Re: Forms support in clients
Tue, 4 Oct 1994 00:11:43 +0100

> > >A lot of people are saying "what's the value" or "it wouldn't be
> > >secure" or "it would be a burden on the server". All good questions.
> > >
I can give a specific example of the value of a scripting language in
a document. Back in the mid-70's I helped develop a modeling language
in which formulas would contain what we then called a "reference function".
The reference would specify data elements to be used in the
current formula. A reference would consist of location:context:
table:row spec:column spec. Each formula containing table was
patterned after the green spreadsheets that economists are fond of.
(Yes, I really blew the marketing of this one.) We might have a table
entry like:
INCOME FROM SALES | (tab=Production:rows=US:cols=1974)times trend(loc=
FedReserve:tab=GNP:rows=Consumer Products:cols=1965-1973)

Each table could reference other tables the current system or
(depending on who won the fight with the sysadmins) other systems. (Not
much was networked back then.) The reference function assumed the value
of the referenced object. The syntax was much different but I think the
example captures what we were doing. This system was used in creating
economic and financial models and the economists, lawyers and financial
planners loved it (because they could read the code that executed).

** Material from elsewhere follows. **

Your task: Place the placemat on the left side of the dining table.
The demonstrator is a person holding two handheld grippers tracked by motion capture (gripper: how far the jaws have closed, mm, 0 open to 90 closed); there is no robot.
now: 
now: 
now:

I've been thinking about how to change the system to take advantage of
web technology. So far I've resisted the temptation to do it using the
scripting language we used then, which was - see below...
> The trouble with CGI, however, is that it tends to require the
> sysadmin to anticipate all ways that I, as a client, might want to
> search or aggregate or summarize the document space offered by the
> server (or the other servers I can reach.)
> > What worries me, if we are in fact talking about the
> > general case, is that a client might try to get a server on, say,
> > a VAX to run a script written in, say, REXX. It ain't gonna fly.
> Nah. I've been thinking of IBM MVS JCL as the script language, perhaps
> with RPG or APL extensions. ;-)

You got it, APL!!!

There is real value in a good scripting language and I've watched this
discussion closely. Only other thing I might add at this time is that
it might be reasonable to restrict the language so that it can only
modify the currently active document space.